>>>>
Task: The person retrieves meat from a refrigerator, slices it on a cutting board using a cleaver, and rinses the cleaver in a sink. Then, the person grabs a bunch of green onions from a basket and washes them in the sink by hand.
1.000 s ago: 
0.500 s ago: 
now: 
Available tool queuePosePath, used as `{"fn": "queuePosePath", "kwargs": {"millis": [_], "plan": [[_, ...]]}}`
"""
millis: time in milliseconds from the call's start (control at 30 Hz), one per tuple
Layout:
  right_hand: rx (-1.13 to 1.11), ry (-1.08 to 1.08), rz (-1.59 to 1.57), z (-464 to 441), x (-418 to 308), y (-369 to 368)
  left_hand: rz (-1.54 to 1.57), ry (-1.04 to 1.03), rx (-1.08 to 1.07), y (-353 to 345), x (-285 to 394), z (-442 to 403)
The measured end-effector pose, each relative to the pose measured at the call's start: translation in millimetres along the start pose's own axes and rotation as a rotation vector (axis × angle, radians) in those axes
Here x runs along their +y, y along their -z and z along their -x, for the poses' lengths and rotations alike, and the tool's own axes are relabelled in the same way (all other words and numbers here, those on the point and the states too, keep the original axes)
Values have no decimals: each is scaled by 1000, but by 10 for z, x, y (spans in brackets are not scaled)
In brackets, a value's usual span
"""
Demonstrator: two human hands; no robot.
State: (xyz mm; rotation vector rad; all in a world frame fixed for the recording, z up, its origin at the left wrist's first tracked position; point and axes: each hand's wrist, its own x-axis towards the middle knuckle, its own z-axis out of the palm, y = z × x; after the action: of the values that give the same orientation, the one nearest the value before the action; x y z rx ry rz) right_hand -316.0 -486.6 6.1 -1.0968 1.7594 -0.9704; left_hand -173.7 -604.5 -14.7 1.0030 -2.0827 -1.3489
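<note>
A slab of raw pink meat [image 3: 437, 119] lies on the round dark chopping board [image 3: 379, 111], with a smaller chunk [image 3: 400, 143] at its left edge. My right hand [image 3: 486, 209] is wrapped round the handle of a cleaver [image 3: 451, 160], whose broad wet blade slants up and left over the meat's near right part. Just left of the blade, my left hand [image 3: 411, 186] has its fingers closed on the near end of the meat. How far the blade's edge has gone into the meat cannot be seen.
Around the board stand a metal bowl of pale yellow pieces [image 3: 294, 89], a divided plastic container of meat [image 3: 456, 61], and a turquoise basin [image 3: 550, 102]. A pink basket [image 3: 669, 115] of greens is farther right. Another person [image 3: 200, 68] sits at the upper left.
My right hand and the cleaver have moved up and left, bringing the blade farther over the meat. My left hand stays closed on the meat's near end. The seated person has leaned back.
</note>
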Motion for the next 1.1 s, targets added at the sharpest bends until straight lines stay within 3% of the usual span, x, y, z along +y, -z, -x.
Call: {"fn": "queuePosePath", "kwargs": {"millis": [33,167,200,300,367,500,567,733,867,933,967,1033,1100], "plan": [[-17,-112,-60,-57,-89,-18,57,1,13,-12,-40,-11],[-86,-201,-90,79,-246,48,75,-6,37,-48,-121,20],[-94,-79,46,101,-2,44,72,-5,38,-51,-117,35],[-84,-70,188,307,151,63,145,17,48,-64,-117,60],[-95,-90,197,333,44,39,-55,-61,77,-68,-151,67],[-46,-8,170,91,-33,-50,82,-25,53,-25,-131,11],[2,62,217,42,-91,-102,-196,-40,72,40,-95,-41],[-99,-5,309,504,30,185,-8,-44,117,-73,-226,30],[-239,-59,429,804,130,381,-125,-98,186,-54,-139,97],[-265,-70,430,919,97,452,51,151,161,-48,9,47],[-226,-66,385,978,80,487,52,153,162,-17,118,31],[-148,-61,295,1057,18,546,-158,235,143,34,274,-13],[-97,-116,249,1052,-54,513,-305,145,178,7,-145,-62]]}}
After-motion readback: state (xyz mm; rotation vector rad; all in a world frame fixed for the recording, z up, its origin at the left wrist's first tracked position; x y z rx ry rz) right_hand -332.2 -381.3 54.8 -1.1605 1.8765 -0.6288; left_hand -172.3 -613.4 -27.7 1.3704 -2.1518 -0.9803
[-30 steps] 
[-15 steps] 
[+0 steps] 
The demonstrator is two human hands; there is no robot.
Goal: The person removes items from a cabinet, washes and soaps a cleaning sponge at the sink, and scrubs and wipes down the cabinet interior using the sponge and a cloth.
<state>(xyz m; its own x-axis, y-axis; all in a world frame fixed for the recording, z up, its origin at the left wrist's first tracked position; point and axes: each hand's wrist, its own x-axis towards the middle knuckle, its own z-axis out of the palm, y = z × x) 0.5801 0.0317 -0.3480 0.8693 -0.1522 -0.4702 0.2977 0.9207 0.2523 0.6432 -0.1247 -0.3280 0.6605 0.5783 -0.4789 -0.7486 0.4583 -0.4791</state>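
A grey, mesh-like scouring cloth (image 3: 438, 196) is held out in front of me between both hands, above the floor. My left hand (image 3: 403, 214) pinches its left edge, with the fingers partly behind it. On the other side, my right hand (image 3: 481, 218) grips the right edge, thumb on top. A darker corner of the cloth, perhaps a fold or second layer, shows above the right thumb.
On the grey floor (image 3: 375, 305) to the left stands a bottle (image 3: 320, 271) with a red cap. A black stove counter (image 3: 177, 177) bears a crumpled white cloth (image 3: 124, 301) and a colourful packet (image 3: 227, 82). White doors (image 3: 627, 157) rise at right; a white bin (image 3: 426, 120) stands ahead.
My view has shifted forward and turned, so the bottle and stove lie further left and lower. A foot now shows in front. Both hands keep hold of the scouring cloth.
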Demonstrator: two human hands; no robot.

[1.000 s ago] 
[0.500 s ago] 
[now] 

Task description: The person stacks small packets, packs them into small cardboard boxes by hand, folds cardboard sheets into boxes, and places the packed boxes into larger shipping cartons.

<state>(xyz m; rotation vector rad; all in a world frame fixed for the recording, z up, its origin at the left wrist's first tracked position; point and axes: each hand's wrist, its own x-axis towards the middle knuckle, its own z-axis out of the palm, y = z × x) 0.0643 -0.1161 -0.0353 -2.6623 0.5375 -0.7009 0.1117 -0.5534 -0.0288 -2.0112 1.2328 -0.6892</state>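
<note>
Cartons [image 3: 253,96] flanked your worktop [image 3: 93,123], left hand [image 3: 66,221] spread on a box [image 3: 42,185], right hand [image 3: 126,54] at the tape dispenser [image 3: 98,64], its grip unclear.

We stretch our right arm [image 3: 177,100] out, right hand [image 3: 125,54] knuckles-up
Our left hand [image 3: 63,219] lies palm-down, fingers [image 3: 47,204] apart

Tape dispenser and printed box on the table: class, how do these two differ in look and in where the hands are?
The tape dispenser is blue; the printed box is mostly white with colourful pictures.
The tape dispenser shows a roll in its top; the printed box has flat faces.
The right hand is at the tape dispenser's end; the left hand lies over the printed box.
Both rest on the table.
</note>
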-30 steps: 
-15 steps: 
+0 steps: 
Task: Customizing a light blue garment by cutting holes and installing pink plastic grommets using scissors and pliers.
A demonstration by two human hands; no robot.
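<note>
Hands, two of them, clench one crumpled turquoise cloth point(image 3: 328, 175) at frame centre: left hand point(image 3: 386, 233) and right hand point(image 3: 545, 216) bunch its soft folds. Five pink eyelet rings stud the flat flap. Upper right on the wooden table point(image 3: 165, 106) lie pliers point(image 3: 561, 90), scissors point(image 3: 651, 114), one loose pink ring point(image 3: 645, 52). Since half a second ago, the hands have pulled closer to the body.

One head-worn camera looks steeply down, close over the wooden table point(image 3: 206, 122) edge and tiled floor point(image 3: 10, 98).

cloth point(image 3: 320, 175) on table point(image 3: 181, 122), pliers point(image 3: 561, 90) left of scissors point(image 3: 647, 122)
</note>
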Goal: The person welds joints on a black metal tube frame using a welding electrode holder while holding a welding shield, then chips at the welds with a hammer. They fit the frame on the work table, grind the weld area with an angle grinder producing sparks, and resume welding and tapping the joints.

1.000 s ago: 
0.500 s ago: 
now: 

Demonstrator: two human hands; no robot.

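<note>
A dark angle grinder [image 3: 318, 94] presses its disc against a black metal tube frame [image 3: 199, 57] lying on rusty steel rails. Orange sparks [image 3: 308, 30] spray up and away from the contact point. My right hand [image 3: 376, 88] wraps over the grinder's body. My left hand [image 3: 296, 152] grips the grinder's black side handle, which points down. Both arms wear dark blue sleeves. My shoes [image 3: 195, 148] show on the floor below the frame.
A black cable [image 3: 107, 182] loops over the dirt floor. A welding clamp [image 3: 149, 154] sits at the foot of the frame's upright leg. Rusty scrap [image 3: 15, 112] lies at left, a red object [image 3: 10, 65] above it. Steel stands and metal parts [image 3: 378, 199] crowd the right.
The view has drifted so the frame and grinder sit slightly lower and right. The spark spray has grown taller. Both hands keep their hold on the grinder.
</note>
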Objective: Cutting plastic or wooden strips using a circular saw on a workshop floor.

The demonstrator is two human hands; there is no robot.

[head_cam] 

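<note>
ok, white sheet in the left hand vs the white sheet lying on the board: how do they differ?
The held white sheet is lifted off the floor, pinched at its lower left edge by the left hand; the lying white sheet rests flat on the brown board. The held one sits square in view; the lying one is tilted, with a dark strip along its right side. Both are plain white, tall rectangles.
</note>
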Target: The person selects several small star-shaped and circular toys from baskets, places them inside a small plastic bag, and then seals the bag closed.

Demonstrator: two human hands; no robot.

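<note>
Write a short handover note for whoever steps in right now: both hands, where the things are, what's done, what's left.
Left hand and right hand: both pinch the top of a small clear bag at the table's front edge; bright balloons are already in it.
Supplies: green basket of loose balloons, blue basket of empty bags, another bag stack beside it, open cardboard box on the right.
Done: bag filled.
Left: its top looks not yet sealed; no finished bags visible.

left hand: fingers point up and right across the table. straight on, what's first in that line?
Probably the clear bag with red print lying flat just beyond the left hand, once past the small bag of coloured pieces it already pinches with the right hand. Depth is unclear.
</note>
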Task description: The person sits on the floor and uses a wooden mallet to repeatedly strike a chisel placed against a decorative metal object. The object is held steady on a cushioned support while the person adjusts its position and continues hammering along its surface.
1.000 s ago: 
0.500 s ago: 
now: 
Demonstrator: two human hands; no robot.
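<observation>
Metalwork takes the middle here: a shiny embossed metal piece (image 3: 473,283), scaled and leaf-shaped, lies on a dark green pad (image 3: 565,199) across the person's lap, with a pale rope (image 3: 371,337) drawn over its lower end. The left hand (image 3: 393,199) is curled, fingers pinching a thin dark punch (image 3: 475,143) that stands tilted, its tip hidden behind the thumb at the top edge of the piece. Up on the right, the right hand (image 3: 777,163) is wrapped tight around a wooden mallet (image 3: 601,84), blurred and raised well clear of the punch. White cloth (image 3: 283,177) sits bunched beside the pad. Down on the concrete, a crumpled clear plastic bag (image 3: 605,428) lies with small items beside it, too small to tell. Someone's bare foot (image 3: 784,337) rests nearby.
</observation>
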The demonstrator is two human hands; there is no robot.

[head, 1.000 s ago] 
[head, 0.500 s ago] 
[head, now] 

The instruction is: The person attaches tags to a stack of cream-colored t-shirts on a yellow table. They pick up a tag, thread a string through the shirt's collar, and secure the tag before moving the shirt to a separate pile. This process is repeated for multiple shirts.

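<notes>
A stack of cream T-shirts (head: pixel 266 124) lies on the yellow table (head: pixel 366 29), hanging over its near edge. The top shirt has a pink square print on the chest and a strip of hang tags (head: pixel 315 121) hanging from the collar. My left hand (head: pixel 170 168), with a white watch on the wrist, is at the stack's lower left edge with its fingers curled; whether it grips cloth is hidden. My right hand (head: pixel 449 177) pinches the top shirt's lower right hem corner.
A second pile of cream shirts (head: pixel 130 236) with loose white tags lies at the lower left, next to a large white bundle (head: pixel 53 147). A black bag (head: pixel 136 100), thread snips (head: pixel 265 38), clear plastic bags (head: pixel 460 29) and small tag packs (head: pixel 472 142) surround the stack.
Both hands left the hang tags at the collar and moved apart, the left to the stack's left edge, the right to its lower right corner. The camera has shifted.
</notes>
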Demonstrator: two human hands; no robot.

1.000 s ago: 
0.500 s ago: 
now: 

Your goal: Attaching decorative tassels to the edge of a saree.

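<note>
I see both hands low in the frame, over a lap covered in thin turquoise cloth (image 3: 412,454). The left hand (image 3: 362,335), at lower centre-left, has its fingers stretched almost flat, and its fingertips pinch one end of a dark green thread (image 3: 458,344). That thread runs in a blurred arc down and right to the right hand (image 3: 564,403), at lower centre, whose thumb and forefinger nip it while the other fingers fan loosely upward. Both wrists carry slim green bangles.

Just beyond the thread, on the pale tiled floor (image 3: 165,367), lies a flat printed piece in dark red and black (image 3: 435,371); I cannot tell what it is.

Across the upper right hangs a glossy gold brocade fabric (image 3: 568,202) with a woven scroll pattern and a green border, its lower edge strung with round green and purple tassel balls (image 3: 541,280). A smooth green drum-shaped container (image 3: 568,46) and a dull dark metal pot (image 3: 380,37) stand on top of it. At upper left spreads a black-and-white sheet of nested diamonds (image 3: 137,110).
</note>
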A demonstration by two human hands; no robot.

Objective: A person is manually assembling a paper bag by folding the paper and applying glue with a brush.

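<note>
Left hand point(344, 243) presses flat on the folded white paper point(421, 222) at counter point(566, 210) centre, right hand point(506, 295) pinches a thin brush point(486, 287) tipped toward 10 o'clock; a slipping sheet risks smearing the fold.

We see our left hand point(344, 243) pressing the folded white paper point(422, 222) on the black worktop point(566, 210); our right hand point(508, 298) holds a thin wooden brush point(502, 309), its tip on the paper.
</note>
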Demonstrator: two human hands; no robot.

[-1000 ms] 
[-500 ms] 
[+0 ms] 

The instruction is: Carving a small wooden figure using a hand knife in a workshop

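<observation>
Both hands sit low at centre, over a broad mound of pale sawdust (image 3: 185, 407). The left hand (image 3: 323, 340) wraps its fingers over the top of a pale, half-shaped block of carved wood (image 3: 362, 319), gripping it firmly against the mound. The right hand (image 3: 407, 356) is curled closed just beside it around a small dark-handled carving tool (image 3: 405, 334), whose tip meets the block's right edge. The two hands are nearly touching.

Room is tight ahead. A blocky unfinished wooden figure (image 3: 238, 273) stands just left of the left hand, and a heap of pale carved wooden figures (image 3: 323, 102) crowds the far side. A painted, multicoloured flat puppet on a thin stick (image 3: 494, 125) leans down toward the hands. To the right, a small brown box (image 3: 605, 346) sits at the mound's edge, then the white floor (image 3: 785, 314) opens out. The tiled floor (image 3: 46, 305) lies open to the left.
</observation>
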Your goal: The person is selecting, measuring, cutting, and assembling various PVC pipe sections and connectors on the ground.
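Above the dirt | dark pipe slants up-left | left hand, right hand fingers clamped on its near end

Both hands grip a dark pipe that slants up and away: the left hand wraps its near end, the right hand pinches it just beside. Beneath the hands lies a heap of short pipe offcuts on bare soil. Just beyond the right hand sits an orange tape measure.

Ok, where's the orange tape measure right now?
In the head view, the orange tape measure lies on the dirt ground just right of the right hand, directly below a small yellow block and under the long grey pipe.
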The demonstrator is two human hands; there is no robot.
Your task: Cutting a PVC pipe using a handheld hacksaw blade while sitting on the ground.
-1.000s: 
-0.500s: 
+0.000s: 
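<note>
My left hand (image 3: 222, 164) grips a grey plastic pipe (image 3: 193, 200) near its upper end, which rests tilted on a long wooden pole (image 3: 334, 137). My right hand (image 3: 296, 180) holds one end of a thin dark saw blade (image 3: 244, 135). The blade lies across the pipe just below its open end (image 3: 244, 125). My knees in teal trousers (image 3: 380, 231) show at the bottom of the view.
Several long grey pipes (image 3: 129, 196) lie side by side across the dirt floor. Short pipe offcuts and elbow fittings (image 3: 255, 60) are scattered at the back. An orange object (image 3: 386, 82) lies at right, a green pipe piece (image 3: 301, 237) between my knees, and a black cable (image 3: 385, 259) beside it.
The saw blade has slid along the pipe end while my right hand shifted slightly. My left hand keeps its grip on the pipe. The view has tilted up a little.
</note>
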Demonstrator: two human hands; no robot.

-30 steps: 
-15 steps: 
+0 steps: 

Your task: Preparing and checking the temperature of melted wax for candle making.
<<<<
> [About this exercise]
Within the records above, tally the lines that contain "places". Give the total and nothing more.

> [The completed task]
2